Margaret “Peggy” Pelc, 64, died in the house fire that a neighbor reported about 3:15 a.m. on Laurel Hill Road in Cecil.

Firefighters from four departments responded. McDonald Volunteer Fire Department arrived first. The fire was extinguished before 8 a.m. The Washington County Coroner's Office pronounced Peggy Pelc dead at 9:18 a.m.

An autopsy is pending.

One of Pelc's adult sons — Jeffrey, Howell said — suffered minor burns and was taken to UPMC Mercy, Uptown, for treatment. UPMC provided no details about him.

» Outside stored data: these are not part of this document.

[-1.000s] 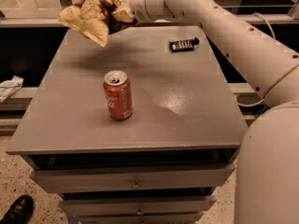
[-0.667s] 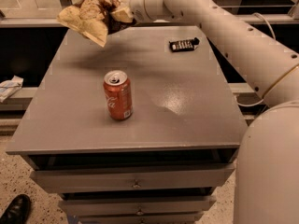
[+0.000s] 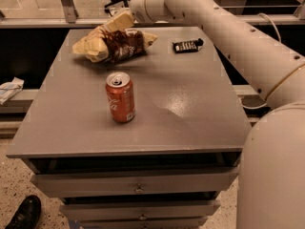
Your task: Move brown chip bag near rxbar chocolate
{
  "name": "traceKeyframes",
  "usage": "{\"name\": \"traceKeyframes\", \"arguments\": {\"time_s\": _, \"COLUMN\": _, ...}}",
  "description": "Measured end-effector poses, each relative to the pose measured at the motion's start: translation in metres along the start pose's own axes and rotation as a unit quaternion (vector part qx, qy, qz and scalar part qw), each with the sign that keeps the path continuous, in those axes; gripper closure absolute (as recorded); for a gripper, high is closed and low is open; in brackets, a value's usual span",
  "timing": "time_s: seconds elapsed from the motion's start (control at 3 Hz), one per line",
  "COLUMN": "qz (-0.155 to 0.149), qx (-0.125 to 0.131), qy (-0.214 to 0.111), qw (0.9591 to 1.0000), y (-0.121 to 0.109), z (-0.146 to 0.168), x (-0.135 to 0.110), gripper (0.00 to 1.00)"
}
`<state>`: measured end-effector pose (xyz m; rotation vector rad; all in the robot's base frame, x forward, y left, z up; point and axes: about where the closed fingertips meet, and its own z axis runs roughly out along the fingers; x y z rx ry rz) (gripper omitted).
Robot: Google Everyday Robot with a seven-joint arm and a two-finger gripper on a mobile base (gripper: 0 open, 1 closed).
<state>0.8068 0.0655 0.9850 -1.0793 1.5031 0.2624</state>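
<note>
The brown chip bag, tan-yellow with a dark brown middle, hangs tilted just above the far left part of the grey table, casting a shadow under it. My gripper is at the bag's top edge, shut on it, with the white arm reaching in from the right. The rxbar chocolate, a small flat black wrapper, lies near the table's far right edge. It is roughly a can's height to the right of the bag.
A red soda can stands upright in the middle left of the table, in front of the bag. Drawers sit below the tabletop. A black shoe is on the floor at the lower left. A white object lies on a shelf left of the table.
The bag has moved right and down with my gripper, from beyond the far left corner to over the tabletop, closer to the rxbar. The can and the bar stayed put.
</note>
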Motion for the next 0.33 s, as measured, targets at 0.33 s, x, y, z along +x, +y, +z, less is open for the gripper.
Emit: {"name": "traceKeyframes", "arguments": {"time_s": 0.33, "qz": 0.0, "qx": 0.0, "qy": 0.0, "qw": 1.0, "y": 0.0, "z": 0.0, "x": 0.0, "gripper": 0.0}}
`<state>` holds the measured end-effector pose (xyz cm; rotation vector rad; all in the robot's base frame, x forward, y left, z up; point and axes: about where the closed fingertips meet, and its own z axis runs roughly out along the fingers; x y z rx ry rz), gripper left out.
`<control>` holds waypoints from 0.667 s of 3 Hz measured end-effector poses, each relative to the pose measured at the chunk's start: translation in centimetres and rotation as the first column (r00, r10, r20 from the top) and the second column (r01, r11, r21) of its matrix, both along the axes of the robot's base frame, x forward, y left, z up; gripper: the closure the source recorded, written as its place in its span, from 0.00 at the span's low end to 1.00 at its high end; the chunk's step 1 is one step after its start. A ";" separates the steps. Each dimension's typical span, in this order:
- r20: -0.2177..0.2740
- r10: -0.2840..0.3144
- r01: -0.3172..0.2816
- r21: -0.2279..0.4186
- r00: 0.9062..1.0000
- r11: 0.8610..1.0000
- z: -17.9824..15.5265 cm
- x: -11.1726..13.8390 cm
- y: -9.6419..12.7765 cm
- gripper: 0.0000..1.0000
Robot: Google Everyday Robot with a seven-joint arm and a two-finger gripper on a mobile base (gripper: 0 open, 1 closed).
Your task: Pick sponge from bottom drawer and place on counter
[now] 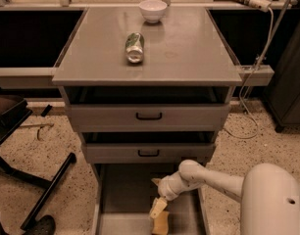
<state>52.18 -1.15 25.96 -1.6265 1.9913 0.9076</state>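
The bottom drawer (125, 199) is pulled open, showing its flat grey floor. The sponge (161, 224), yellow foam side showing, lies on the floor near the front edge, partly cut off by the frame. My gripper (156, 196) reaches down into the drawer from the right. Its pale fingers are spread, and the lower fingertip (158, 208) is just above and touching or nearly touching the sponge. The gripper holds nothing. The counter (189, 48) is the grey cabinet top above.
A green-and-silver can (134, 47) lies on its side on the counter, with a white bowl (153, 10) behind it. Two upper drawers with black handles (148, 115) are slightly open. Chair legs (47, 190) stand at the left, and a cable (253, 82) hangs at the right.
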 end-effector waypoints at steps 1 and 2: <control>0.002 0.031 -0.030 -0.066 1.000 0.997 -0.7 -0.8 -1.5 0.00; 0.020 0.009 -0.007 -0.074 1.000 0.997 -2.1 -1.4 -3.1 0.00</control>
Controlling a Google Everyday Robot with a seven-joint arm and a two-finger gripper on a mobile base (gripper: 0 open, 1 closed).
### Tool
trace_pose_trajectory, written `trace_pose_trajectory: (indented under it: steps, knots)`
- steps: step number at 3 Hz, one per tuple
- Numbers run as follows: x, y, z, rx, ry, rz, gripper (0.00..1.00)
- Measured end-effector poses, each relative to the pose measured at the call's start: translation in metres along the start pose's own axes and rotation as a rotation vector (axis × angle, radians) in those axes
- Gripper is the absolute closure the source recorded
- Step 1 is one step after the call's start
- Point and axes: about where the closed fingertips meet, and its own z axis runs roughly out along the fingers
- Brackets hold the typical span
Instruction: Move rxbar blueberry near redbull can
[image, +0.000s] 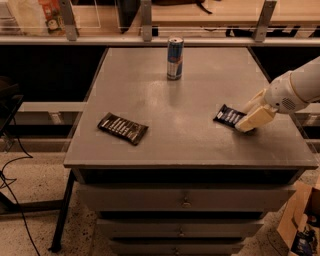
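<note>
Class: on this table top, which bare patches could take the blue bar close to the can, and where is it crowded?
The table is bare on both sides of the redbull can and across the broad middle between it, the brown bar and the rxbar blueberry. Only the right edge is crowded, where the hand sits at the rxbar blueberry.

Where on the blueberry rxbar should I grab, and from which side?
Probably best: grip the rxbar blueberry across its narrow width, coming down from above at the end nearest the gripper. It lies flat on the table, too thin for a sideways approach, and the gripper sits at that end.
</note>
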Motion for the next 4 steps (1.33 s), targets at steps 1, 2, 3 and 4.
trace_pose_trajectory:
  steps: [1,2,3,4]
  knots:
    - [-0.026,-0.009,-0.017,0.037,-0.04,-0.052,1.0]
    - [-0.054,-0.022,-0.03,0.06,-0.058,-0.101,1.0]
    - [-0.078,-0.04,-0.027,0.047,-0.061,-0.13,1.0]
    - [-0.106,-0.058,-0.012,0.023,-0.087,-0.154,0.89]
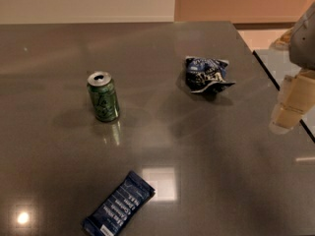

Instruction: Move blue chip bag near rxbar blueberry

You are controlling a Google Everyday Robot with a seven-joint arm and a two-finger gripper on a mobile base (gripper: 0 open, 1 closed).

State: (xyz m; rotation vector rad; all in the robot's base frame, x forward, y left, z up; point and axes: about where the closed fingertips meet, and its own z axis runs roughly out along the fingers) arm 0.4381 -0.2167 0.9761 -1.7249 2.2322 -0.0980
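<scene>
Room: a pale wall [83, 1] and a peach-toned panel [236, 1] run behind the far edge, well beyond the hand, all in warm light.
Worktop: a broad, dark grey, glossy worktop [211, 146] carries all three items. Lamp glare pools low and to the left of the hand, a sheen that suggests a slick face on which a light packet could skid if nudged.
Hand: the robot's cream-coloured hand [287, 113] hangs at the worktop's right edge. Whether it is open or closed cannot be told, and nothing shows in its grasp.
Bar: the rxbar blueberry [118, 205], a flat, long navy wrapper with rows of white text, lies aslant at the near edge, well apart from the hand, down and to its left.
Bag: the blue chip bag [206, 74], a small crumpled dark blue foil packet, sits near the hand, to its left and slightly farther back, untouched. The reach looks to be the step in hand; it is best taken from above onto the bunched middle, not a pale edge, then lifted clear.
Can: an upright green drinks can [103, 96] stands farther left, beyond the bag. The carry should pass on the hand's side of it.
</scene>
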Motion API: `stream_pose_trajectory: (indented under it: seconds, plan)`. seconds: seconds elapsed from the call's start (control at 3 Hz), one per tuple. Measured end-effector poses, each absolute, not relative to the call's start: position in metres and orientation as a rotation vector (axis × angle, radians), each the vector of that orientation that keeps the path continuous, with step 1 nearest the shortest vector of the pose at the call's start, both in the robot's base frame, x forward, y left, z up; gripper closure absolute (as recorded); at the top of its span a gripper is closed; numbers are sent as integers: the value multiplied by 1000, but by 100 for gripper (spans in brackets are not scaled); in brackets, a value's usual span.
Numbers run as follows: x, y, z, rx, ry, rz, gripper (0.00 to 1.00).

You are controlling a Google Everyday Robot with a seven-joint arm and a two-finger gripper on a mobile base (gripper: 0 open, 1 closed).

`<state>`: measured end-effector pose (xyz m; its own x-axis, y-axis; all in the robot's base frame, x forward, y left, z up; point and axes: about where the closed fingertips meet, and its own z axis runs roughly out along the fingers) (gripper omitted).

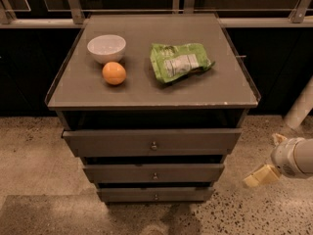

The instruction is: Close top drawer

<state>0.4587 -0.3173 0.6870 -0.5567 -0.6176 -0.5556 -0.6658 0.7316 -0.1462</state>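
Observation:
The top drawer [112,142] is the widest grey front of three on a grey cabinet, with a small round metal knob [154,145] at its centre. It stands pulled out a little, with a dark gap between it and the cabinet top. My gripper [264,173], pale beige on a white wrist, hangs low over the floor at the right. It is off the cabinet's right side, about level with the middle drawer, and touches nothing.
Two narrower drawers, the middle drawer [122,173] and the bottom drawer [122,195], sit below. On the cabinet top [146,89] are a white bowl [106,48], an orange [114,73] and a green bag [178,61]. Speckled floor surrounds the cabinet; a white post [301,106] stands at right.

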Motion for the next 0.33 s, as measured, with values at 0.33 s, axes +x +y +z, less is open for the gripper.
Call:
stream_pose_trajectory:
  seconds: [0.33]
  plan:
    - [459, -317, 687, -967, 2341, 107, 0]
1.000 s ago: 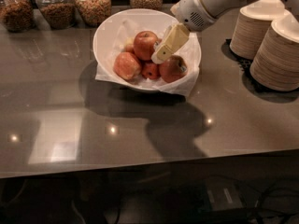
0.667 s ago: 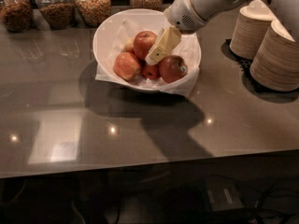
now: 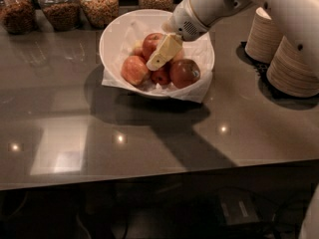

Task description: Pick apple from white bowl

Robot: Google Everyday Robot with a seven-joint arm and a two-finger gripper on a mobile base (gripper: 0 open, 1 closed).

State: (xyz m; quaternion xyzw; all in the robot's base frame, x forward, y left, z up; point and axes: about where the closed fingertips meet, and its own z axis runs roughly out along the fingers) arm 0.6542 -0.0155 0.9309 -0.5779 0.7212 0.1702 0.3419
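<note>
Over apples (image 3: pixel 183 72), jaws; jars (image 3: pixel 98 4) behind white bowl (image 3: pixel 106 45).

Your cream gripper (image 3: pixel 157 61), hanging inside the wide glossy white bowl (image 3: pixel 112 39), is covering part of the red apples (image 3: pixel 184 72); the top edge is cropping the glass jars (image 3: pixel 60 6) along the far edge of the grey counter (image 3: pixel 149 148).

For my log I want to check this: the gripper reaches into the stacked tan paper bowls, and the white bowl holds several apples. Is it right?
Not quite. The camera view shows the gripper reaching into the white bowl, among the apples, not into the stacked tan paper bowls, which stand apart beside it. The white bowl does hold several apples.
</note>
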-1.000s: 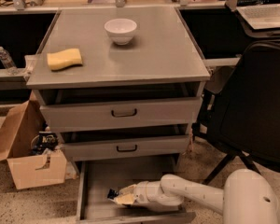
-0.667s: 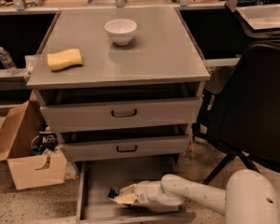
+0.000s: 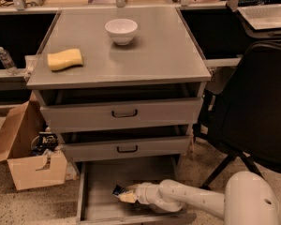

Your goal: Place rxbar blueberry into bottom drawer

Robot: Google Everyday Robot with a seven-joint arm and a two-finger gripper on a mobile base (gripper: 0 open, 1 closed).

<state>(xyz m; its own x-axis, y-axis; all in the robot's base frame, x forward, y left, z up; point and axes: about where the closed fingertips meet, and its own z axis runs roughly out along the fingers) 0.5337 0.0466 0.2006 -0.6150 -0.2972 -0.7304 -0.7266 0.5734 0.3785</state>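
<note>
The arm (image 3: 192, 203) reaches in low from the right so that the gripper (image 3: 125, 196) sits inside the pulled-out bottom drawer (image 3: 97, 181), just above its floor. The snack bar (image 3: 117, 190) lies at the gripper's tip, already over the tray; whether it is clamped or let go, I cannot tell. Well above and behind the gripper, the sponge (image 3: 64, 59) and bowl (image 3: 121, 30) sit on the cabinet top, out of the arm's way.

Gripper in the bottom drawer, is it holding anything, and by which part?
It cannot be told. The gripper is low inside the bottom drawer with the rxbar blueberry showing at its tip, but the contact is hidden.
</note>
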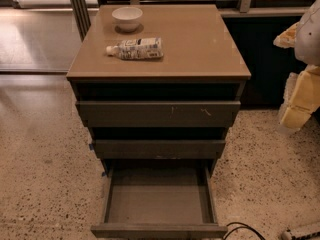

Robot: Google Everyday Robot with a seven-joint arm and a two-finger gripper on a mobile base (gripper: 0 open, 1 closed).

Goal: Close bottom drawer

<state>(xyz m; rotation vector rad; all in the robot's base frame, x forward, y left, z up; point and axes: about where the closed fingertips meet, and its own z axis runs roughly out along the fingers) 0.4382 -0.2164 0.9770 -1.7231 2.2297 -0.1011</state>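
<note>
The bottom drawer (157, 204) of a grey-brown cabinet is pulled far out toward me. Its shallow rectangular box is empty, and its plain front (157, 230) lies at the bottom edge of the view. The mid-width drawer front (159, 148) and the widest front with pale scratch marks (157, 114) sit above it, both pushed in much further. My gripper (300, 96), white and pale yellow, hangs at the right edge of the view. It is beside the cabinet at about top-drawer height and apart from all drawers.
On the cabinet top (200, 49) stand a white bowl (127, 18) at the back and a plastic bottle (136, 49) lying on its side. A black cable (240, 229) lies on the speckled floor right of the open drawer. A dark wall panel stands behind.
</note>
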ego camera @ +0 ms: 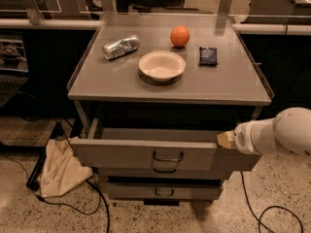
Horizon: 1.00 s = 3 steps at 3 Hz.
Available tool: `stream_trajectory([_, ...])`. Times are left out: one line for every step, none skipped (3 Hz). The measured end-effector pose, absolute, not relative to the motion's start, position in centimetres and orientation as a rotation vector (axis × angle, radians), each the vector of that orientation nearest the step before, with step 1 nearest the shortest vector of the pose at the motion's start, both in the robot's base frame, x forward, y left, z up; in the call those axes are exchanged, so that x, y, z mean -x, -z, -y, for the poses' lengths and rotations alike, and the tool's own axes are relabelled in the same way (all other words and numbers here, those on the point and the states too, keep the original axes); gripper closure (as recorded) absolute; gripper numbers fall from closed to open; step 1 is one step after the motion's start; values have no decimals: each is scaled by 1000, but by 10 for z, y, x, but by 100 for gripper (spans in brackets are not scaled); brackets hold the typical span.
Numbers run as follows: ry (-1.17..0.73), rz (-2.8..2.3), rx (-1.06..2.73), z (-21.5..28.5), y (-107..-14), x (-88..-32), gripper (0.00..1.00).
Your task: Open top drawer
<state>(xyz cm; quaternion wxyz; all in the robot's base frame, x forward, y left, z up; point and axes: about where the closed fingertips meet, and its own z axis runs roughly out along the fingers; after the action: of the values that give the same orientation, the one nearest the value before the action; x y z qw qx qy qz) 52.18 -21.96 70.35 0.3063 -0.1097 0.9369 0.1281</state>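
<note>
The top drawer (126,153) is the widest grey front of the cabinet. It stands pulled out toward me, and its shallow grey tray (155,134) shows behind the front. Its small dark bracket handle (168,157) is at the centre. My gripper (225,140) is at the end of the white arm (277,132), which comes in from the right. Its tan tip rests at the top edge of the drawer front, right of the handle.
Two narrower drawers sit below: the middle one (165,173) and the bottom one (164,192). On the cabinet top (97,81) lie a crushed can (120,47), a white bowl (162,65), an orange (180,36) and a dark packet (208,55). A cloth bag (60,171) and cables lie on the floor at the left.
</note>
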Motion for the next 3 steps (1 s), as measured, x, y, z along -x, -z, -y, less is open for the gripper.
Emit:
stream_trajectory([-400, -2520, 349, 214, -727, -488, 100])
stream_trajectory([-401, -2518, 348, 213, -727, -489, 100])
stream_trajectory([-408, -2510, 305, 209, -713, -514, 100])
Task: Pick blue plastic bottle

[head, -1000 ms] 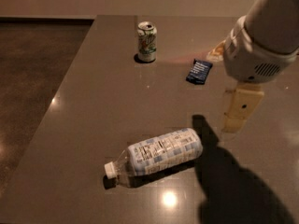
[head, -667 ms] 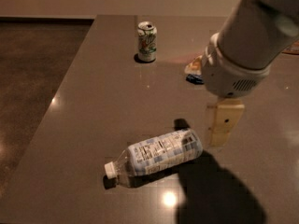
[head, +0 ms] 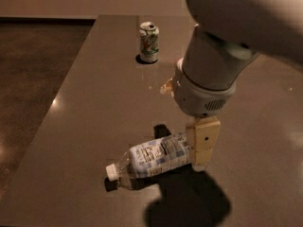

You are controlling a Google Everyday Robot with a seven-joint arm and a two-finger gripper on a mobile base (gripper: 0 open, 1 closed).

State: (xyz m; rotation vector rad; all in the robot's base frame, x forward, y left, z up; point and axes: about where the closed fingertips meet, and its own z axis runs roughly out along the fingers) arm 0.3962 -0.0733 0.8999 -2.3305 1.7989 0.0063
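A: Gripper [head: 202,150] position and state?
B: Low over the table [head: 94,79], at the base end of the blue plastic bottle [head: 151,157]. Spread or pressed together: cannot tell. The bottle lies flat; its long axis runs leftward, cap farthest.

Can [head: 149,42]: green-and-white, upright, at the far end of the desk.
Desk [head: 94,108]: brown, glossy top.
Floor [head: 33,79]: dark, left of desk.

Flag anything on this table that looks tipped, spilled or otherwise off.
The blue plastic bottle lies on its side near the front of the table, white cap pointing left; no liquid shows around it. The gripper sits at its base end. The green-and-white can stands upright at the back. Nothing else stands out.
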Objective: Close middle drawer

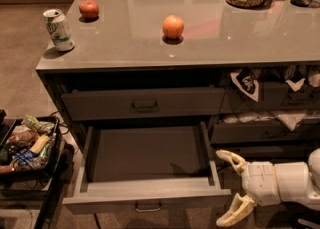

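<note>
Drawer (150, 155) stands open. Hand (222, 188) released, fingers spread wide, just beside its front right corner.

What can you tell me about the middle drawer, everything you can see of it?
The middle drawer is a wide dark grey box, wood by the look, pulled far out below the shut top drawer. Its low front panel carries a small metal loop handle at its centre. Nothing shows inside it. The gripper, open, sits by its right front corner; whether they touch is unclear.
</note>
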`<act>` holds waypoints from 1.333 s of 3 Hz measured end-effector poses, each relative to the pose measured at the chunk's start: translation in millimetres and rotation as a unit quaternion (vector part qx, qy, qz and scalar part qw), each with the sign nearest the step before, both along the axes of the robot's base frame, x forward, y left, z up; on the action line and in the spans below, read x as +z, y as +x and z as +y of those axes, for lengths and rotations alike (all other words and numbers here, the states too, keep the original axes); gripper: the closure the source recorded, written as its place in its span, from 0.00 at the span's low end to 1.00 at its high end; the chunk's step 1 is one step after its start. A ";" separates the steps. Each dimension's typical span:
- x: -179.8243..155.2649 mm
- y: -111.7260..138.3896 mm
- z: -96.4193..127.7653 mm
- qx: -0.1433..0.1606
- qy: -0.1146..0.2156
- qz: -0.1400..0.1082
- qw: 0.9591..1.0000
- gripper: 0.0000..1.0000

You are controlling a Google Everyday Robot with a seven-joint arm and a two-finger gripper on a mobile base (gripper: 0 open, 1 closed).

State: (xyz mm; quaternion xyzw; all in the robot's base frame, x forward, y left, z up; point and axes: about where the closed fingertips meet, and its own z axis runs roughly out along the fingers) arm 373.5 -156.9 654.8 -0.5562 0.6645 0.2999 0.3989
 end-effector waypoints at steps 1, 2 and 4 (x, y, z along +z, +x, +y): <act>-39.7 -11.0 9.1 0.002 0.011 0.013 1.000 0.00; -80.8 -20.9 17.9 -0.005 -0.004 0.039 0.999 0.00; -130.7 -32.4 25.2 -0.036 -0.018 0.080 0.996 0.00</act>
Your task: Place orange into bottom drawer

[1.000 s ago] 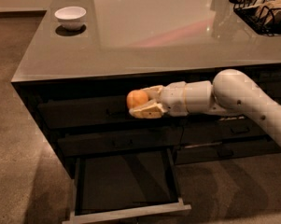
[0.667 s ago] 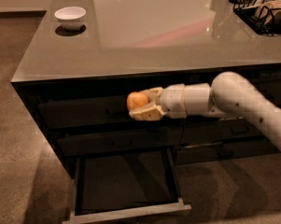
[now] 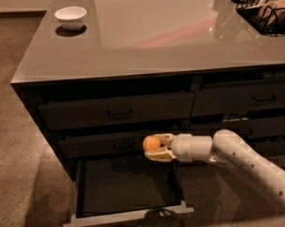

Friends comforted their other son, Stephen, at the scene.

Peggy Pelc probably was on the sofa in the living room, where she often slept when her husband worked late as a supervisor in the Port Authority of Allegheny County's Light Rail Systems Group.

Stephen Pelc, 62, pulled a double shift Tuesday into Wednesday and received a call at work about the fire, Howell said.

“He normally would have been home,” said Howell, 66, who worked with Pelc as US Airways mechanics and later in plant maintenance at Pittsburgh International Airport until the early 1990s.

Peggy Pelc suffered a stroke several years ago, recovered and then was diagnosed with breast cancer, Howell said.

The Pelcs built their split-level brick house in 1980, said Howell, who moved into his house up the street seven years earlier.

“Good people,” he said. “Our kids grew up together.”

Cecil fire Chief Ed Povirk said the cause of the fire is under investigation. His department is working with fire marshals from the state police.

They are looking into reports that the fire could have started from a clothes dryer, although other possibilities are under investigation, Povirk said.